WHAT THE TASK REQUIRES: Please give the whole listing again word for word, and drop any pictures it holds.

AVAILABLE DATA:
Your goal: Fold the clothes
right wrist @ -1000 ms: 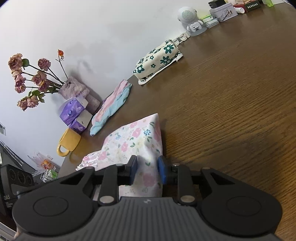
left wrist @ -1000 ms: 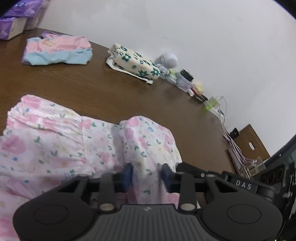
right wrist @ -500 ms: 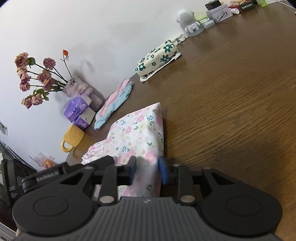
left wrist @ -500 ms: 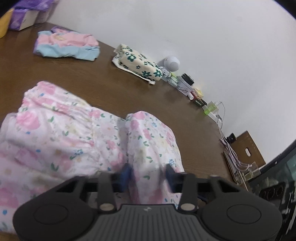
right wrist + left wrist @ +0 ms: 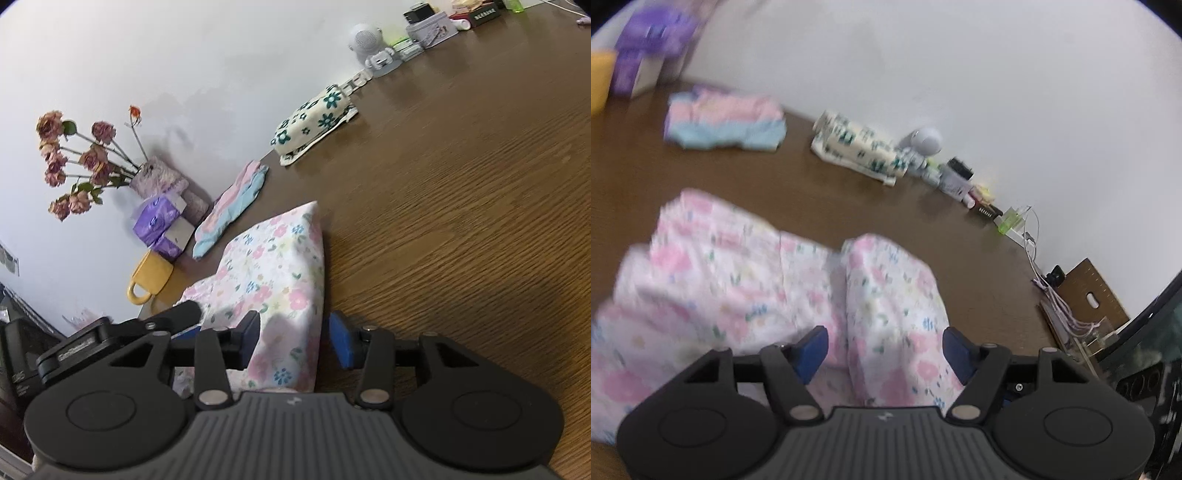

TASK SOLUTION:
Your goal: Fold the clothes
right wrist @ -1000 ms: 
left wrist @ -1000 ms: 
right wrist @ -500 ms: 
left wrist @ -500 ms: 
right wrist + left wrist @ +0 ms: 

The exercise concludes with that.